Dose response studies (n = 32 slices for each dose condition) conducted on surface-positive field strength and stimulus delay time confirmed that as field strength increases and delay time shortens, the effective SD arrest rate increased and total SD affected areas decreased (Fig. 3c,d). For surface-positive applied fields the SD arrest rate was proportional to the field strength and field delay time (Fig. 3d). Note also in Fig. 3c the bimodal nature of the distributions at lower field strengths and longer delay times; indeed, SD propagations that were not arrested (gray dots) consumed more tissue on average than effective polarization trials at the same field strengths that arrested SD (black dots). As the field strength increases from weak (54 mV/mm) to strong (216 mV/mm), the number of SD events arrested (out of 32 SD trials for each tested condition) rose to 100% for field strengths greater than 160 mV/mm (Fig. 3c). The dose response curves and the rates of SD propagation arrest are shown to be consistent across a range of field strengths and delay times in Fig. 3d. We also found that prepolarization of the brain tissue in advance (15 seconds) of the high K+ injection could prevent the induction of SD (Fig. 3c, right) in a field strength intensity-dependent manner (Fig. 3d, right).

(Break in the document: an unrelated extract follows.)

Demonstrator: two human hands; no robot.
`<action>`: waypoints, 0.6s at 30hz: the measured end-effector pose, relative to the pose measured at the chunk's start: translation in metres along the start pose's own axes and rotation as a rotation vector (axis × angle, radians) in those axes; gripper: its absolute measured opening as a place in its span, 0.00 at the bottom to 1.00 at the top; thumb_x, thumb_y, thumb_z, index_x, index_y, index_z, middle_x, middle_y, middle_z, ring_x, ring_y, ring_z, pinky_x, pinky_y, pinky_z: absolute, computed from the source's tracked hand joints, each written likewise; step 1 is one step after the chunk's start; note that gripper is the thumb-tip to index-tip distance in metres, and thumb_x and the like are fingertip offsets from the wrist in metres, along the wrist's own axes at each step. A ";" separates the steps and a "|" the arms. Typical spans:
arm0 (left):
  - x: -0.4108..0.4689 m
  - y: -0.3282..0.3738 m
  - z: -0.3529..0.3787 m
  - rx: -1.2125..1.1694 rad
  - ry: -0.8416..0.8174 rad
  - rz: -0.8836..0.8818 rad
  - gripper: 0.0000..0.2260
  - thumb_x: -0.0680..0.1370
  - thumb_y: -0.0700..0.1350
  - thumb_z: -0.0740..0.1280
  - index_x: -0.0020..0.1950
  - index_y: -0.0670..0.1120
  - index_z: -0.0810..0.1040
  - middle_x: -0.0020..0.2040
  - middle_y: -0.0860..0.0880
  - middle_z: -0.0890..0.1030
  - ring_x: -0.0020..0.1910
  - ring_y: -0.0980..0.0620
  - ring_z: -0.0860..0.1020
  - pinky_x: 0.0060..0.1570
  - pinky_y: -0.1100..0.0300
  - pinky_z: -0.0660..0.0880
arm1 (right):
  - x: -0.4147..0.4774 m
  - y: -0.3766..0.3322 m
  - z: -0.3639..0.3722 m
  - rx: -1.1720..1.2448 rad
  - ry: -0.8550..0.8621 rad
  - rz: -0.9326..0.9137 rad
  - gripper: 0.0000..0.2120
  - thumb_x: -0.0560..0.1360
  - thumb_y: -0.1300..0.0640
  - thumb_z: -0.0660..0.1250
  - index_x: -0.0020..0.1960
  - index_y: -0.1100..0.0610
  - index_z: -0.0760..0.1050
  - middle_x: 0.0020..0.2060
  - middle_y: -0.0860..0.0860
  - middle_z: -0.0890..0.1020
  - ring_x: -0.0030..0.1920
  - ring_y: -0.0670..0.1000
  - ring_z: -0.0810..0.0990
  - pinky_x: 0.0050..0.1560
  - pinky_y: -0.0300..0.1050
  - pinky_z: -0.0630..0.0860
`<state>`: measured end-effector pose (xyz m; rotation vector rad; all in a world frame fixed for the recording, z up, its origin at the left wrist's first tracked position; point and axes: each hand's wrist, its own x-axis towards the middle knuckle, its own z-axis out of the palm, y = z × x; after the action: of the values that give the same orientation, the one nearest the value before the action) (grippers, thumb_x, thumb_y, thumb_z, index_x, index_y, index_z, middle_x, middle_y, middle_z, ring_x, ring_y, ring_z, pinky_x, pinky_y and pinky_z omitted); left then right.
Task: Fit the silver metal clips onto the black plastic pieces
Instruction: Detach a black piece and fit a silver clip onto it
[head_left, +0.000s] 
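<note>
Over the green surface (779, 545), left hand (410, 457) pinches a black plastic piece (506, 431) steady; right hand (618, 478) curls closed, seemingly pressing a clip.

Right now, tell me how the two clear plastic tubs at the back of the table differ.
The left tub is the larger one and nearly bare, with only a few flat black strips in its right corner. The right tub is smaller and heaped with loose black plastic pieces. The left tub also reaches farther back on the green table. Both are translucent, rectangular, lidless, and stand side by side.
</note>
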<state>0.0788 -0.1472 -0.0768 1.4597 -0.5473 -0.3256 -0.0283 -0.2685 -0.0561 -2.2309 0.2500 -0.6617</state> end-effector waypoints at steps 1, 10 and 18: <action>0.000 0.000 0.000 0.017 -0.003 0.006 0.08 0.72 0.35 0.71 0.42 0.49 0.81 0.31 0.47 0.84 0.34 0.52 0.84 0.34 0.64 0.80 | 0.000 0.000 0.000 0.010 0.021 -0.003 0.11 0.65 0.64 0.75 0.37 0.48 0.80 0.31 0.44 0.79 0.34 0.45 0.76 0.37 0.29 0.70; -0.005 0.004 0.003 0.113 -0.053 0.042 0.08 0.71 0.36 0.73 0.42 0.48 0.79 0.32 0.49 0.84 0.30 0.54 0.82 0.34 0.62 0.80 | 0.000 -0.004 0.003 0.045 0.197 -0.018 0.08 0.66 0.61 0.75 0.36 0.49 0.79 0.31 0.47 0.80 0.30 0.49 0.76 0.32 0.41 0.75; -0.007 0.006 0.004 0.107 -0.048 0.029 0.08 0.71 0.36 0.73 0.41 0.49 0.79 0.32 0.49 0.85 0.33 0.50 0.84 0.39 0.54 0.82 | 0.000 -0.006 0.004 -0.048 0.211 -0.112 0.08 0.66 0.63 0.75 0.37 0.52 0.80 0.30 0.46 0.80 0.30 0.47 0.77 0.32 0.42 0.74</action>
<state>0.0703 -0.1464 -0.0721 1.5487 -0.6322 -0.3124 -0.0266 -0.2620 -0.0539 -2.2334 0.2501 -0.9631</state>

High K+ bath perfusion ignition of SD

Repetitive periodic SD can be produced in very high concentrations of extracellular K+, from 26 mM29 to 40 mM30. In high K+ perfusion experiments, applied negative fields showed a dramatic near-simultaneous ignition of SD along the superficial layers in front of the wavefront, whereas positive fields prevented further SD invasion into the superficial half of the cortex for a about 30 seconds (Supplementary Fig. S1). Within 30 seconds the high K+ bath depolarization of those tissues seemed to overwhelm the temporary blockage and SD collapsed inward on the unaffected region and consumed the rest of the tissue (frames 5 and 6 in right column of Supplementary Fig. S1). Also notable in the lower right side of the fourth frame in Supplementary Fig. S1 is a second SD wave ignition in deeper layers of the cortex caused by depolarization of the deeply located neuronal membranes by surface positive polarization in the presence of high bath K+. We note that SD can be reliably produced in tangential cortical slices, which have the advantage of a more isotropic preparation of cortex (Supplementary Fig. S2). Our collective experience with high K+ induced SD in coronal (n = 77) and tangential (n = 10) slices suggested that the effects of DC polarization of the cortex was counteracted by the effects of excessively high K+ bath perfusion on the cortical tissue. Therefore, our main results were studied with local high K+ injections to ignite SD. In brains of animal or human patients experiencing SD, the extracellular space is not known to have such pathologically high concentrations of K+ unless an SD wave has been triggered. Indeed, there appears a physiological ceiling for extracellular K+ between 12–15 mM that is rarely exceeded except during SD31.

Discussion

In this work, we report experimental findings consistent with biophysical computational models25 – that polarization of the neuron along the somatodendritic axis could be utilized to speed up, slow down, arrest and even prevent propagating waves of SD. Consistent with the biophysical modeling25, but nonetheless surprising, is that the polarity that blocks SD is opposite to that which suppresses spikes3,4,14 and seizures10.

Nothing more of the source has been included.